Jeudi 26 octobre 2017 à 11h00 en salle K118

Anna Wahlin , university of Goteborg, Suede

Titre/Title : Topographic barriers preventing flow of warm ocean water towards the Antarctic ice sheet

Contact : Joel Someria (MEIGE)

Résumé/Abstract : The potential collapse of the Antarctic Ice Sheet in a future, warmer climate and the consequent dramatic rise in sea level would cause flooding of large, densely populated areas. The Fifth Assessment Report of the Intergovernmental Panel on Climate Change identified the Antarctic Ice Sheet as the largest source of uncertainty in predictions of future sea level rise over their 50-200 year time horizon. The observed accelerating thinning of many of the ice-shelves surrounding and buttressing the Antarctic Ice Sheet is linked to increased oceanic heat fluxes, but the dynamics governing the flow of warm water towards and into the ice shelf cavities are poorly known. By improving the general understanding of these dynamics and the factors controlling the heat flux towards the ice shelf cavities, the proposed project will contribute to reduced uncertainties in sea level rise projections. This will improve risk analysis and social planning that will reduce the social and economic impact of sea level rise.
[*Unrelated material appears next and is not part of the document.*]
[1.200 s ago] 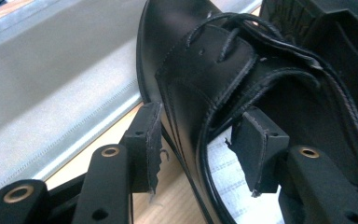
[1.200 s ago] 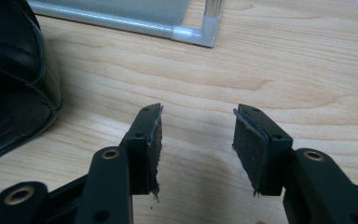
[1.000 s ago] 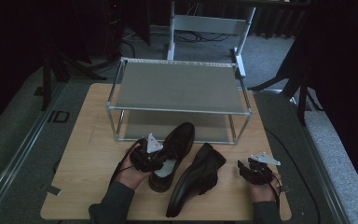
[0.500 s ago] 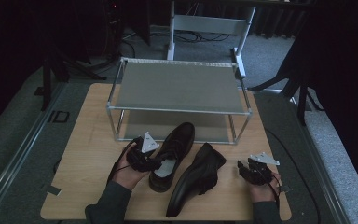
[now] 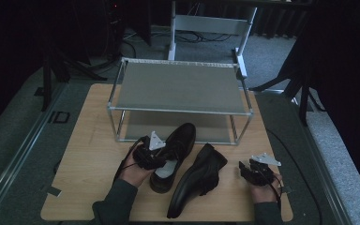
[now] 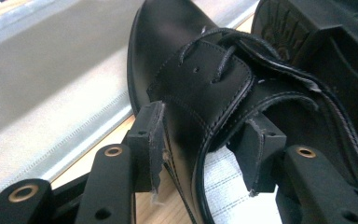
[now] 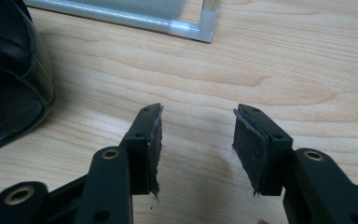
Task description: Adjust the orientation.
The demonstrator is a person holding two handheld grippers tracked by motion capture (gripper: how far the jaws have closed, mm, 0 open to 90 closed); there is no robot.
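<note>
Plywood table (image 5: 89, 154) fills the middle of the high view, and across its upper half stands a two-tier shoe rack of silver tubing with grey mesh shelves (image 5: 178, 89), both tiers bare and facing the person, which suggests it is where the footwear is meant to go. Below the rack, at lower centre, lie two black leather lace-up shoes: one upright shoe (image 5: 173, 154) with its toe aimed at the bottom shelf, and a second shoe tipped on its side (image 5: 197, 180) just to its right, sole turned outward. The left gripper (image 6: 205, 140) sits at the upright shoe's opening, left of centre; in the left gripper view its jaws straddle the side wall by the laces, one pad outside against the leather, the other inside over the pale insole, and they have just been closing on that wall, though a firm pinch is not yet certain. Gripping there would let the shoe be lifted level. The right gripper (image 7: 198, 140) rests at lower right, jaws parked apart over bare wood, holding nothing, likely waiting for the tipped shoe.
</note>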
The heat reservoir threatening the ice shelves is located off the continental shelf, in the deep Southern Ocean, where relatively warm water resides below a shallow, cold and fresh surface layer. To reach the ice shelf cavities and induce basal melt, the warm water must get past two topographical barriers : the continental shelf break and the ice shelf front. Conservation of potential vorticity causes large scale, geostrophically balanced flows to follow f/H contours (f – Coriolis parameter, H – water column thickness), or, on a regional scale, to follow contours of constant depth and the flow of warm water towards the ice shelf cavities is hence topographically controlled.

In order to reach the ice shelf cavity and induce basal melt, the warm water must pass a second topographic barrier : the ice shelf front. The ice shelf front – a vertical wall with a draft of several hundreds of meter – represents a major discontinuity in the water column thickness and conservation of potential vorticity is expected to restrict barotropic flow across the front and into the ice-shelf cavity. The currents transporting warm water towards the cavities have been observed to be mainly barotropic, both along the troughs and directly in front of the cavity openings. It is not clear to what extent these barotropic currents can continue below the ice shelf, and, if they are blocked, whether a baroclinic flow can instead penetrate into the cavity and, if so, what role the barotropic currents then play.

We propose a set of experiments to explore the effect of these topographical barriers on the flow of warm water from the deep ocean into the ice shelf cavity. The experiments are to be carried out in the rotating platform at the Coriolis laboratory in Grenoble, France, where topography representing the Antarctic continental shelf – ice shelf system is to be inserted. Barotropic and baroclinic currents will be set up using pumps and the evolution of stratification and circulation studied.